Tuesday, September 21, 2021

Charlie Adhara - The Wolf at the Door

Hunting for big bad wolves was never part of Agent Cooper Dayton’s plan, but a werewolf attack lands him in the carefully guarded Bureau of Special Investigations. A new case comes with a new partner: ruggedly sexy werewolf Oliver Park.
Park is an agent of The Trust, a werewolf oversight organization working to ease escalating tensions with the BSI. But as far as Cooper’s concerned, it’s failing. As they investigate a series of mysterious deaths unlike anything they’ve seen, every bone in Cooper’s body is suspicious of his new partner—even when Park proves himself as competent as he is utterly captivating.
When more people vanish, pressure to solve the case skyrockets. And though he’d resolved to keep things professional, Cooper’s friction with Park soon erupts…into a physical need that can’t be contained or controlled. But with a body count that’s rising by the day, werewolves and humans are in equal danger. If Cooper and Park don’t catch the killer soon, one—or both—of them could be the next to go.

Comment: As usual, I got interested in this book due to several positive opinions by people whose taste is similar to mine. This is a story about two different people who must work together and I could already imagine the conflict between duty and love...

In this first installment of the Big Bad Wolf series, we meet FBI officer Cooper Dayton as he is starting a new case in his BSI branch of the FBI, meaning, special investigations, which is a sort of code name for investigations regarding werewolves. In this world, there are werewolves and they have come public about their existence to public entities if not for the main public for safety reasons. It seems obvious there will be too much prejudice if all humanity knew about it so things are taken slowly. However, a recent sequence of cases involving missing werewolves has made it necessary for the FBI to think about partnering up humans with werewolves and depending on the first experience, perhaps other partnerships could happen too. Cooper doesn't know what to think about this but he does want to make a good impression... too bad the wolf officer, Park, seems to make him loose his ability to be polite but is really animosity at the base of his awkwardness in talking to him...?

I liked this book, mostly because of the promise of romance and world building. We learn werewolves are real and live normal lives just like everyone else but they still want their right acknowledged, even if that is only known by public entities such as the law enforcement and the government. I was quite curious about this, and it seems werewolves are born, not made, but although we do have several scenes where being a werewolf is key, it isn't something completely developed. I assume further installments will do this.

As for the romance between Cooper and his newfound werewolf partner, well things happen slowly which, on one hand, I liked, but I should say, since we only have Cooper's POV, the amount of information partaken is surprisingly low, as if it didn't matter. Well, I can understand why it wouldn't where the ficus of the plot is a police investigation but this means I kept having this feel of distance from what was being shared about the whole world and found it lacking. Why are there werewolf characters if if feels they are only necessary when the plot requests it and aside from it, we don't learn that much?

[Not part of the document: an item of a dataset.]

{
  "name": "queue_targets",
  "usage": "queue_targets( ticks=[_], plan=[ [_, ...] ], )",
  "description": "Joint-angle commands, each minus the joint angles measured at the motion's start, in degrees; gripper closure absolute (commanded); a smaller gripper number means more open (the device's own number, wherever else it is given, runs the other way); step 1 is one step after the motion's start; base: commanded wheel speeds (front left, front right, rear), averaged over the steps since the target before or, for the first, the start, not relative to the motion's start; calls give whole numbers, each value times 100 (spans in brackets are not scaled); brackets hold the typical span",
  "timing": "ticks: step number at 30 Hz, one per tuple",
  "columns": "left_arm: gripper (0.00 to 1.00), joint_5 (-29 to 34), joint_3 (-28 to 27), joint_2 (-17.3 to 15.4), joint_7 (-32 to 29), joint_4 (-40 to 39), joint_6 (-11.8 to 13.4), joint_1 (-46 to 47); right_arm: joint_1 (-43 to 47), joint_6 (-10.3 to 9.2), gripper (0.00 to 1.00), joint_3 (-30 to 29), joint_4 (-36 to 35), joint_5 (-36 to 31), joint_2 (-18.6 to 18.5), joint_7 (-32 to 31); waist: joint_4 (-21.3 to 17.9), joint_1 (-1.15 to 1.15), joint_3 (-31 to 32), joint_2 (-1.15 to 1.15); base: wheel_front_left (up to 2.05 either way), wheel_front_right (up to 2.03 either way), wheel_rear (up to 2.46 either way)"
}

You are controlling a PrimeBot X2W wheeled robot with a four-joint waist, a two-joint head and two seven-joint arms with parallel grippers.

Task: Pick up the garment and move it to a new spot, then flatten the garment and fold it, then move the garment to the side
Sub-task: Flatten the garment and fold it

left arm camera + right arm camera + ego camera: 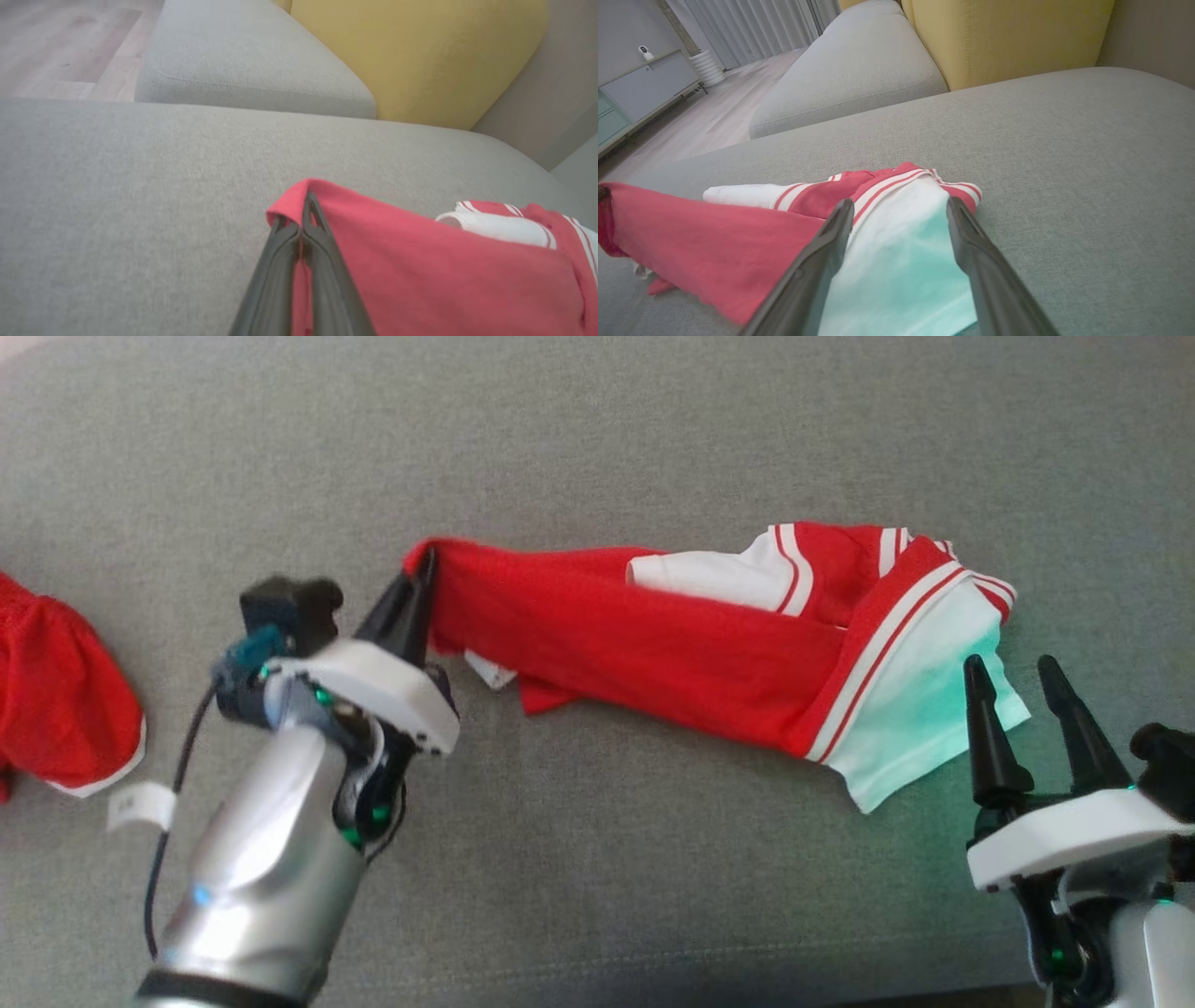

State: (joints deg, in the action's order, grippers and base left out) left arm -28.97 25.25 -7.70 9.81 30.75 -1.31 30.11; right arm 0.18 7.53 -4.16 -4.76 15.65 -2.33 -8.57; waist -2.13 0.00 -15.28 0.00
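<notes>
While the left gripper is pinching only a thin red corner of the garment, which is lying bunched across the grey sofa cushion, the right gripper is hanging wide open over its white end; a one-sided pull is probably risking that corner slipping free.

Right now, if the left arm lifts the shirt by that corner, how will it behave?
Likely floppy: the shirt sags in folds from the corner pinched in the left gripper, so the rest should trail. Probably light: it looks thin, and one pinch holds that end up. May drag rather than slide on the woven couch.
</notes>
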Motion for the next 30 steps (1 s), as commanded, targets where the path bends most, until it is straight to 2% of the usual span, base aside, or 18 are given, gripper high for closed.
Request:
queue_targets(
  ticks=[1,11,12,13,14,16,19,27,30],
  plan=[
    [100,23,-210,-56,112,25,-61,355,-265,-4,0,129,-202,25,-54,16,-1,0,-58,0,0,0,0],
    [100,-184,-248,114,324,1639,-406,1173,-448,-4,0,227,-169,18,-54,-11,-106,0,-278,0,0,0,0],
    [72,-212,-250,131,341,1782,-432,1222,-455,-4,0,231,-157,17,-54,-6,-116,0,-280,0,0,0,0],
    [19,-223,-255,144,374,1884,-449,1266,-457,-4,0,230,-146,17,-54,2,-120,0,-279,0,0,0,0],
    [0,-209,-252,151,409,1960,-457,1291,-455,-4,0,228,-137,18,-54,13,-122,0,-270,0,0,0,0],
    [0,-142,-256,147,467,2053,-423,1274,-446,-4,0,234,-122,-2,-54,41,-127,0,-211,0,0,0,0],
    [0,101,-285,74,511,1893,-176,1115,-428,-4,0,247,-144,-86,-54,87,-102,0,-96,0,0,0,0],
    [0,855,-949,-177,518,-181,583,-253,-364,-4,0,260,-247,-307,-54,92,46,0,241,0,0,0,0],
    [0,1083,-1153,-253,518,-931,745,-843,-309,-4,0,275,-276,-370,-54,77,110,0,385,0,0,0,0]
  ],
)
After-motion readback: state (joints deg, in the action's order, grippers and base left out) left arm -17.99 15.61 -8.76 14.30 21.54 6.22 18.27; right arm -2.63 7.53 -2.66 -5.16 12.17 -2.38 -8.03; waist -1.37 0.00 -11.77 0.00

The author is clearly going on a certain style here and that is fine but I kind of wish the world building had been stronger from the get go. I wanted to be immersed in these people's lives and I missed more secondary subjects to focus on. It's true the plot does revolve around the investigation and we do have plenty to find out about the main characters but I wasn't fully pleased with the tactic used, no. Besides, Cooper is quite... particular and his voice wasn't always appealing to see things through.

Cooper is a guy with fears and what he sees as flaws. His relationship with his father and brother is complicated, he hasn't told them he is gay, he knows it won't be accepted well, he isn't feeling he is being the best agent he could be, he has issues from his last case, including medical problems and he feels out of depth in relation to a new wolf partner. His usual partner, Jefferson is a father/mentor figure of sorts although their relationship feels unbalanced, and Cooper seems to be patronized by the older man. 

All this makes for a character that obviously has self esteem issues, isn't overly confident in himself... I actually tend to appreciate characters like this, more on the unsure/shy side and the fun is to watch the evolution but Cooper felt really self centered at times. I believe having Park's POV would have been beneficial but the way things played out, I seriously missed something to counterbalance the less positive aspects of Coopers's personality, as Park is made to be lighter, more certain of himself, more casual, etc...

The romance is just beginning so I still have hopes for them. As for the investigation, would anyone believe that at some point I did start to suspect the "bad guy" was who eventually uncovered? It just seemed the only option from the moment some details were shared but I still liked being proved right. I just hope this means things might become less confusing in the following installments as things settle down from what happened in this book.

All in all, a good enough introduction of the whole thing but I do admit I expected much better and I will have those same hopes for the next books.